Geary County USD 475 board members have several items to consider during a special meeting at 5:30 p.m. Thursday at the Mary E. Devin Center for Education Support, 123 N. Eisenhower Dr.

One item on the agenda is the purchase of iPads not to exceed $302,094. In August, the Board of education approved the lease of 780 iPads. However, after reviewing the agreement David Wild, chief operations officer, said he found the terms unacceptable and cannot sign off on it.

“I didn’t like the terms and conditions,” he said.

Superintendent Eggleston will also bring to the board proposals from three agencies to assist in the development of the district’s strategic plan. Greenbush, The Education Consultant Center; Hanover Research; and WestEd have each submitted proposals for consideration.

Several months ago, Wild questioned the board about what their vision for the district in 10 years. He told them at the time that if the district requalified for heavy impact aid, his recommendation was to build a new grade school.

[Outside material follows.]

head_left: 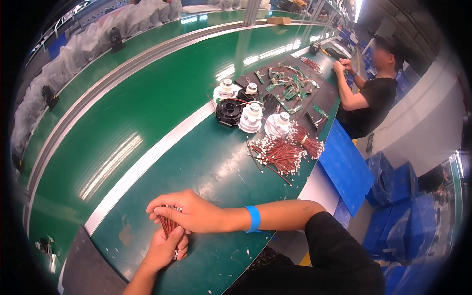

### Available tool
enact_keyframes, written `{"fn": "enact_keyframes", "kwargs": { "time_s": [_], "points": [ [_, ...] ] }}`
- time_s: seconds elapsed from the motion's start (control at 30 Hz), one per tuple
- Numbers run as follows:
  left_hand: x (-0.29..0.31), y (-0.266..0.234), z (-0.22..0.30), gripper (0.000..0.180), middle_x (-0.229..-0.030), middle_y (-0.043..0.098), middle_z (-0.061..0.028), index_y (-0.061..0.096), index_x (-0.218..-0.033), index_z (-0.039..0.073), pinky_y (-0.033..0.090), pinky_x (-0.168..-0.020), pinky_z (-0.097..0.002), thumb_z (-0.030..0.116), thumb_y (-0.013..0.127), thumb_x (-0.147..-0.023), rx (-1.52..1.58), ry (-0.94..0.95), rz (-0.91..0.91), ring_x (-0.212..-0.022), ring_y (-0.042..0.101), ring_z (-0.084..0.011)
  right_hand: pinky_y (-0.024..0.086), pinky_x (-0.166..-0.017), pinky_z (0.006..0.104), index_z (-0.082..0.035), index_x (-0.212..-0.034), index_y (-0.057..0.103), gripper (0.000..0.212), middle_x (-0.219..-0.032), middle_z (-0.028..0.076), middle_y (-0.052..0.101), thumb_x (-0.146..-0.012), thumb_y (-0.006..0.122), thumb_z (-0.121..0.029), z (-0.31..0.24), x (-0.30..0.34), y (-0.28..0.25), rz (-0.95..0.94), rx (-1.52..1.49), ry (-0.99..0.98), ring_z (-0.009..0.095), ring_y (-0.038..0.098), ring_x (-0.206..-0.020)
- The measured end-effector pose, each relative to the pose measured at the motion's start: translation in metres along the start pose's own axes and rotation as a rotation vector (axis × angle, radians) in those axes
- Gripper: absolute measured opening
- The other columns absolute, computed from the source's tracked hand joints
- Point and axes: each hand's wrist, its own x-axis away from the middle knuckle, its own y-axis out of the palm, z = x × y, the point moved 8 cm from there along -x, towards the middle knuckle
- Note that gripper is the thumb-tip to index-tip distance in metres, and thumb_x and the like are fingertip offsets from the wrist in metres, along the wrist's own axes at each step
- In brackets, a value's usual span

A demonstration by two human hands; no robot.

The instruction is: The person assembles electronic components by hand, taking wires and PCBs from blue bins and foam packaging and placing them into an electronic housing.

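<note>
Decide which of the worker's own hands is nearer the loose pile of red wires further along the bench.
Right. The right hand sits closer to the pile of red wires; the left hand lies below it, further off, gripping a wire bundle.

Lower centre of frame: left hand (164, 248) grips a bundle of red wires (168, 225) from below, right hand (184, 212), blue wristband (253, 219) at the wrist, laid over the top of the bundle, both above the green bench (206, 167). Centre frame: loose pile of red wires with white connectors (282, 155), just above it white round parts (250, 118) and one black round part (228, 112). Upper right: second person (368, 88) at the same bench, hands by small green circuit boards (290, 88); blue bins (398, 206) at right.
</note>
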Motion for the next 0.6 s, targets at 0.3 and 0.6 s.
{"fn": "enact_keyframes", "kwargs": {
  "time_s": [0.3,0.6],
  "points": [
    [0.000,0.000,-0.002,0.030,-0.060,0.044,-0.0030,0.043,-0.081,0.005,0.037,-0.044,-0.0257,0.032,0.051,-0.095,-0.085,-0.004,0.023,-0.047,0.044,-0.0129,0.049,-0.071,0.0305,0.000,-0.096,0.060,0.018,-0.089,0.011,0.065,-0.091,0.052,-0.016,-0.019,0.004,0.007,-0.058,0.220,-0.149,0.021,0.063,-0.079],
    [-0.002,0.006,0.001,0.023,-0.060,0.045,-0.0023,0.049,-0.092,0.001,0.034,-0.043,-0.0228,0.023,0.045,-0.097,-0.046,-0.025,0.029,-0.047,0.042,-0.0098,0.048,-0.070,0.0285,-0.003,-0.098,0.062,0.024,-0.088,0.005,0.065,-0.090,0.057,-0.025,-0.003,-0.005,-0.005,-0.126,0.054,0.107,0.011,0.059,-0.080]
  ]
}}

Impact aid is funding that comes from the Department of Defense to cover the cost of a school district educating children of soldiers who do not pay property taxes. Heavy impact aid is payment to school districts deemed heavily impacted by the Army.

There are three criteria to qualify for HIA. The district must meet all three for two consecutive years.

1. The school district must have a mill levy assessment that is at least 95% of the state average school district mill levy leveraging. They meet this requirement.

2. 45% of the student population are military dependents. The district is at 51%.

3. The per capita expenditure per student cannot be more than the state average. The state average is about $11,500 per student. The district will need to cut some expenses because it is spending about $11,800.

That conversation, having taken place in a public forum got the attention of community members who became concerned about the future of some of the buildings. Wild said his intention was never to make it appear as though schools were about to close.

“My proposal was a 10-year proposal, not a 10-month proposal,” he said. “We need to step back and do this right. To do it correctly we need to have a strategic plan. We need to do our strength and weakness analysis … and we need to determine what will our district look like in 10 years.”